* _What is needed_
From the line that holds "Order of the" down to the last line of the listing below, reproduce each line exactly and nothing more, omitting pictures.

* _Supplied information_
+-------+

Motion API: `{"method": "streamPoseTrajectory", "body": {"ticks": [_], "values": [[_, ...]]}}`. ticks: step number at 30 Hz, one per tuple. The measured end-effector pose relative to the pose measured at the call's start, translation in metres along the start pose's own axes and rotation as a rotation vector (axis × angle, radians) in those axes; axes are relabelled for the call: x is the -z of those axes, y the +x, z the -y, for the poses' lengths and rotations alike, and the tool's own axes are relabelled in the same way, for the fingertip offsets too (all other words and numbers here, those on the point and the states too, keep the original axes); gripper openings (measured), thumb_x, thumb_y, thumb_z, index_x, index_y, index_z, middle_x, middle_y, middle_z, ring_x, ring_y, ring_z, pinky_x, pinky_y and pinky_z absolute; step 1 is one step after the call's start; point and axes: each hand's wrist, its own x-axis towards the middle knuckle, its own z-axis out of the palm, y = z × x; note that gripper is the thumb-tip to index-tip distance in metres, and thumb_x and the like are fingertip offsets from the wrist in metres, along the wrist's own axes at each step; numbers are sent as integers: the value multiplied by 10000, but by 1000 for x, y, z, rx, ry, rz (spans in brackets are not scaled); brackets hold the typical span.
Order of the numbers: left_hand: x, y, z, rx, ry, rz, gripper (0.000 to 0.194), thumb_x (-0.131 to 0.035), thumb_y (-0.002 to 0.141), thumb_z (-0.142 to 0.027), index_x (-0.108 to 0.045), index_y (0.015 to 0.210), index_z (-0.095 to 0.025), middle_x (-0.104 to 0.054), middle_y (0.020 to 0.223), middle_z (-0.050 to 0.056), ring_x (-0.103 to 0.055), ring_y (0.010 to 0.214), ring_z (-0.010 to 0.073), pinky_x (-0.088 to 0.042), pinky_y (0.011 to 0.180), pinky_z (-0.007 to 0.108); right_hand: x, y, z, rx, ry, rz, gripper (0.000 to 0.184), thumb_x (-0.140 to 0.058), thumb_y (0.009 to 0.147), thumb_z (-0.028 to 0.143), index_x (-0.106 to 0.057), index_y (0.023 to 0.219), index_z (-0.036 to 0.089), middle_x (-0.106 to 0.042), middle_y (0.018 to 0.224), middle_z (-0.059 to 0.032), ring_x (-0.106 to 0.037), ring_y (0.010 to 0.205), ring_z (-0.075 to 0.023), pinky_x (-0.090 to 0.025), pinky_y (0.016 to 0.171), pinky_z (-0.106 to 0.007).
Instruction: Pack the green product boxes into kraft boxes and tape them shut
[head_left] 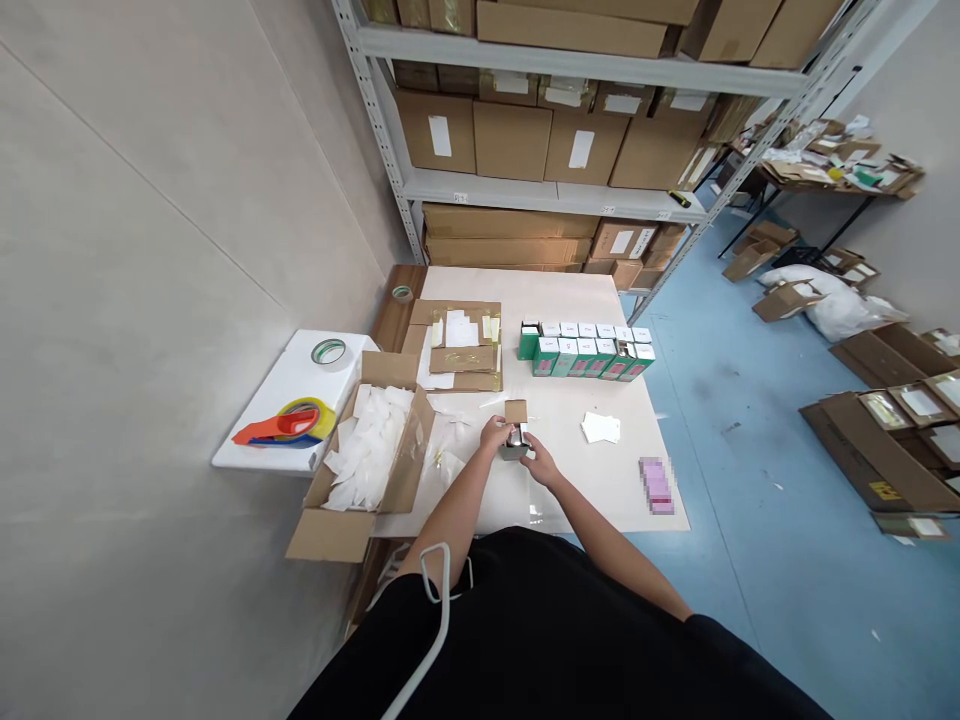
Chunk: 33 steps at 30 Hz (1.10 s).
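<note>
A small open box [514, 453] stands at the front middle of the table, its brown flap [516, 409] raised at the back. At its left top edge is my left hand [494, 434], with fingers bent over the opening. My right hand [541, 462] grips the box from the right, thumb and fingers on its side. Something dark and shiny shows inside the opening, too small to name. To the right lie white cards [601, 428] and a blurred pink stack [656, 486]. Green-and-white boxes [585, 357] stand in two rows behind.
On the left is an open carton [409, 450] full of white packing pieces. A tape dispenser [289, 424] and a tape roll [328, 351] rest on a white surface beside the wall. Flattened cardboard [465, 360] lies at the table's back left. Shelves [517, 190] of cartons rise behind.
</note>
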Motion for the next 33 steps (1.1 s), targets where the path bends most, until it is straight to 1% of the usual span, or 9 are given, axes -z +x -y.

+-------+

* _Your solution_
Order of the numbers: left_hand: x, y, z, rx, ry, rz, gripper (0.000 to 0.194), thumb_x (-0.131 to 0.035), thumb_y (-0.002 to 0.141), thumb_z (-0.142 to 0.027), index_x (-0.108 to 0.045), index_y (0.015 to 0.210), index_z (-0.095 to 0.025), middle_x (-0.104 to 0.054), middle_y (0.020 to 0.223), middle_z (-0.050 to 0.056), ring_x (-0.103 to 0.055), ring_y (0.010 to 0.214), ring_z (-0.010 to 0.073), pinky_x (-0.088 to 0.042), pinky_y (0.011 to 0.180), pinky_z (-0.007 to 0.108); right_hand: x, y, z, rx, ry, rz, gripper (0.000 to 0.184), thumb_x (-0.140 to 0.058), thumb_y (0.009 to 0.147), thumb_z (-0.028 to 0.143), index_x (-0.106 to 0.057), index_y (0.023 to 0.219), index_z (-0.036 to 0.089), middle_x (-0.106 to 0.042), middle_y (0.018 to 0.224), middle_z (-0.059 to 0.032), ring_x (-0.106 to 0.037), ring_y (0.010 to 0.205), ring_z (-0.075 to 0.023), pinky_x (-0.090 to 0.025), pinky_y (0.016 to 0.171), pinky_z (-0.106 to 0.007).
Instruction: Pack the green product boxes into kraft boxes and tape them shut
[head_left] 
Chunk: 33 steps at 30 Hz (1.10 s).
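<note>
A small open box [514, 453] stands at the front middle of the table, its brown flap [516, 409] raised at the back. At its left top edge is my left hand [494, 434], with fingers bent over the opening. My right hand [541, 462] grips the box from the right, thumb and fingers on its side. Something dark and shiny shows inside the opening, too small to name. To the right lie white cards [601, 428] and a blurred pink stack [656, 486]. Green-and-white boxes [585, 357] stand in two rows behind.
On the left is an open carton [409, 450] full of white packing pieces. A tape dispenser [289, 424] and a tape roll [328, 351] rest on a white surface beside the wall. Flattened cardboard [465, 360] lies at the table's back left. Shelves [517, 190] of cartons rise behind.
</note>
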Motion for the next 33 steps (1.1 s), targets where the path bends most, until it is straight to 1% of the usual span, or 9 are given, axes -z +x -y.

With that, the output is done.